President Reagan ran into opposition from some Senate Republicans yesterday in his attempt to put off action on tax increases and big cuts in basic benefit or entitlement programs until next year.

Sources said some senators were also angry at what they perceived as an attempt by Reagan to blame Congress for delays and excesses in passing money bills that conflict with his budget targets. "If the honeymoon wasn't over before, it's over now," said one well-placed Republican source.

Within minutes after Reagan sanctioned the delay on tax increases and entitlement cuts during a televised press conference, Senate Majority Leader Howard H. Baker Jr. (R-Tenn.) attempted to close Senate GOP ranks behind the decision by issuing a statement hailing it, even though it conflicted with a Senate Republican plan advanced just a day before during a meeting with top White House aides.

"While a different result might have been desirable earlier in the year, I think this was the best and most practical result at this time," said Baker, contending it would be a "mistake for the president to foreclose any of his options" now before he prepares his January budget message.

But a couple of hours later Republicans on the Senate Budget Committee failed to unite behind a strategy outlined earlier by Committee Chairman Pete V. Domenici (R-N.M.) to pass a "pro-forma" budget resolution for 1982 that would in effect put off the hard decisions until next year, as Reagan apparently wants.

"There's far from any agreement that we should go ahead with a pro-forma resolution, or a wait-until-next-year kind of budget resolution," said Domenici after the session.

Domenici had led the fight to begin moving this year toward tax increases and entitlement cuts but, shortly after Reagan's press conference, indicated that he, like Baker, was willing to go along with delay. "I'm disappointed but I also don't think we could do it if the president isn't comfortable with it," said Domenici.

It was thus unclear last night whether Domenici and other Republicans on the committee would part company with Reagan and push ahead for action this year on tax and entitlements.

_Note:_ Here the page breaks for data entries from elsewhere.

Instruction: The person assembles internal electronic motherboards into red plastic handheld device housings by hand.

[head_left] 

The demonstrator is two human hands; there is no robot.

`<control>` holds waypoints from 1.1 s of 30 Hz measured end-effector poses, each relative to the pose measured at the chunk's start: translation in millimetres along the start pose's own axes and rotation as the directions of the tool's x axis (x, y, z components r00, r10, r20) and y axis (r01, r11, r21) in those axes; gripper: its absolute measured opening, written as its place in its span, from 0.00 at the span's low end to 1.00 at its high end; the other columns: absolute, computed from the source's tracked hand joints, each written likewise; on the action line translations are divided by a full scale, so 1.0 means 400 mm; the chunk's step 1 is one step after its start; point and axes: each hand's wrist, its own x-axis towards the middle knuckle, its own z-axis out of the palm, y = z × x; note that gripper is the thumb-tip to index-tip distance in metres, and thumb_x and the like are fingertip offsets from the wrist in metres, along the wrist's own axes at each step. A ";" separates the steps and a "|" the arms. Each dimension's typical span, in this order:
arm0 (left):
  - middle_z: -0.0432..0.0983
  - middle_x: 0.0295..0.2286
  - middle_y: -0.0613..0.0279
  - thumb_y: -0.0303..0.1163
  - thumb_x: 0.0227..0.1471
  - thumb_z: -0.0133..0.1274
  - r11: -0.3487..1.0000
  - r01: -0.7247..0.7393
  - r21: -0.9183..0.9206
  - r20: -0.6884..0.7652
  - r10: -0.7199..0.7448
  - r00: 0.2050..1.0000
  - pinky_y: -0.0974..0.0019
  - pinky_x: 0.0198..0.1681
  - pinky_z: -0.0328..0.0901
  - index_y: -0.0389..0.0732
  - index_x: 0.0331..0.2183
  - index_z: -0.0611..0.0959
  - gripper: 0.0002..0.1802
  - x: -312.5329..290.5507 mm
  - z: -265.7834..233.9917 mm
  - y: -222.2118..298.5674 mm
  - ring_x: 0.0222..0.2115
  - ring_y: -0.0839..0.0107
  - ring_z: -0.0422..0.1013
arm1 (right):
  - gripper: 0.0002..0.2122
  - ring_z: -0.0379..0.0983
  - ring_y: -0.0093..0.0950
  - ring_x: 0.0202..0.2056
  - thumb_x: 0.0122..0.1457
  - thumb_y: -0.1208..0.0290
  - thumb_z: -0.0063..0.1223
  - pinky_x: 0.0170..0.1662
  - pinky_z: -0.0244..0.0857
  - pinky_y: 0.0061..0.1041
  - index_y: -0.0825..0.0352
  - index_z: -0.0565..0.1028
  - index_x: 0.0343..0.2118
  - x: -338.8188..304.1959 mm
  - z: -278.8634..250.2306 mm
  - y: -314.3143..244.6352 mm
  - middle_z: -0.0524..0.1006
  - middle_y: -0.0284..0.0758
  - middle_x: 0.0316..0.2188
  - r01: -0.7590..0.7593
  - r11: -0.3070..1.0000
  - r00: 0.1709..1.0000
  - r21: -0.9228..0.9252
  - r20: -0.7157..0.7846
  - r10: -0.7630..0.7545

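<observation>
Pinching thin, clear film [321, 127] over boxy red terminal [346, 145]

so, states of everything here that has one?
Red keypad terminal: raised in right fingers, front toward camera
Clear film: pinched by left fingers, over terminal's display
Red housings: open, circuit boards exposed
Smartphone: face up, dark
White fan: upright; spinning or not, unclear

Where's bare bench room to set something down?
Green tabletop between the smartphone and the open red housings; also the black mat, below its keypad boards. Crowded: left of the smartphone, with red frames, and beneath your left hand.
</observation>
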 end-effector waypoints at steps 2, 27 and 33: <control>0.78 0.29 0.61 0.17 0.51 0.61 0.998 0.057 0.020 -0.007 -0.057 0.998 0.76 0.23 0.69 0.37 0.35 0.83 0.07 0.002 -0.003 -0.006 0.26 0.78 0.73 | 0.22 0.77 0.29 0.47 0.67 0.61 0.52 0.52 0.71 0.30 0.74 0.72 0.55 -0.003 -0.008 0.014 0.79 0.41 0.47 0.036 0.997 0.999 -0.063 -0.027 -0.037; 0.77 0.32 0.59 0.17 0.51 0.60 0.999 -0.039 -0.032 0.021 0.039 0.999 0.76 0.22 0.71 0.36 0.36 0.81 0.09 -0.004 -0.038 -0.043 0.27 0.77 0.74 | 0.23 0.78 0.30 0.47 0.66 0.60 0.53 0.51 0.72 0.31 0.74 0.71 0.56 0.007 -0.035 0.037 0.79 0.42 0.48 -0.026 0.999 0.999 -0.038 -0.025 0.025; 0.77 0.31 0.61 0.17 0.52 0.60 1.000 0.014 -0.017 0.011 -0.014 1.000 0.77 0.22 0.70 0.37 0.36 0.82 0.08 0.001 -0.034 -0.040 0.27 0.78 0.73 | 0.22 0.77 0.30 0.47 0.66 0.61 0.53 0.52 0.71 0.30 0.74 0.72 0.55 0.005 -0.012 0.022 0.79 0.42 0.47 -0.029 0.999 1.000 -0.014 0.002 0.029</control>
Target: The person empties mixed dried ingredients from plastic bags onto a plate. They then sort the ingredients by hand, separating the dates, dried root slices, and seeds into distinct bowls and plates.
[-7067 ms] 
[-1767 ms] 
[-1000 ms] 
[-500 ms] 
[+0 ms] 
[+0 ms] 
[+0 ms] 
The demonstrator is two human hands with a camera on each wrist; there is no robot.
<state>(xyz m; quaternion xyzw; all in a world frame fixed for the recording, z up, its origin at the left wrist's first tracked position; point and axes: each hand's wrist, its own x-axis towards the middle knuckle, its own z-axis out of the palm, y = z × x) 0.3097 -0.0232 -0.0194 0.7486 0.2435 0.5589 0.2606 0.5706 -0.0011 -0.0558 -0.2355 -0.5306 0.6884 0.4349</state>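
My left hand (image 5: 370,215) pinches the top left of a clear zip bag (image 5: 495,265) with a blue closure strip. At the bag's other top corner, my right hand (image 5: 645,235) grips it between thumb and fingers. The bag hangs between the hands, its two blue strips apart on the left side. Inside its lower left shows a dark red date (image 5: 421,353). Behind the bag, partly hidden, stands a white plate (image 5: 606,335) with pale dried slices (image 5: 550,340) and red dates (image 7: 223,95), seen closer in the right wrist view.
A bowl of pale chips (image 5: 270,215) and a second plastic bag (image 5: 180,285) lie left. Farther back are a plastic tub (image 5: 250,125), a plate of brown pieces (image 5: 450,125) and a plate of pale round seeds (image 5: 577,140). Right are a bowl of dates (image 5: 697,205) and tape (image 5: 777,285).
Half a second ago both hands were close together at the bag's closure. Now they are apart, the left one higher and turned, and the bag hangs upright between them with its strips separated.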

Domenici declined to speculate but said more meetings are likely before any decisions are made.

Meanwhile, Reagan's renewed threat during the press conference to veto money bills that exceed his budget targets focuses attention on the stop-gap "continuing resolution" that Congress must pass by Nov. 20 to keep the government running, and initial signals from Congress on that score were not encouraging to the White House.

A resolution prepared for consideration by the House Appropriations Committee tomorrow calls for spending levels well above targets set by Reagan in his September budget proposals, making it a target for a possible presidential veto.

Asked whether Reagan might veto a continuing resolution that exceeds his target, Baker told reporters that such an option was discussed by White House aides in their meeting with Republican senators Monday. But he added, "I think we'll have a bill he'd Reagan can sign." Others indicated less optimism, saying a showdown over the resolution now appears likely.

The entire government is operating under a continuing resolution now because there has been no final action on any appropriations bills for the executive branch. The current resolution expires Nov. 20, necessitating renewal by then to keep money flowing into government departments and agencies.

Failure to meet the deadline with a bill acceptable to Reagan would, theoretically at least, mean a shut down of the entire government, except for national security and other vital activities.

Under the House draft, the next resolution would last until the end of the fiscal year on Sept. 30, 1982. Lower spending levels would take effect only as appropriations bills are passed. But all of them so far also exceed Reagan's latest spending targets, even those passed by the Republican-controlled Senate.

The Senate Republican plan, which Reagan implicitly rejected yesterday, called for $163 billion in tax increases as well as spending cuts over the next three years, starting with action this year to put them in place.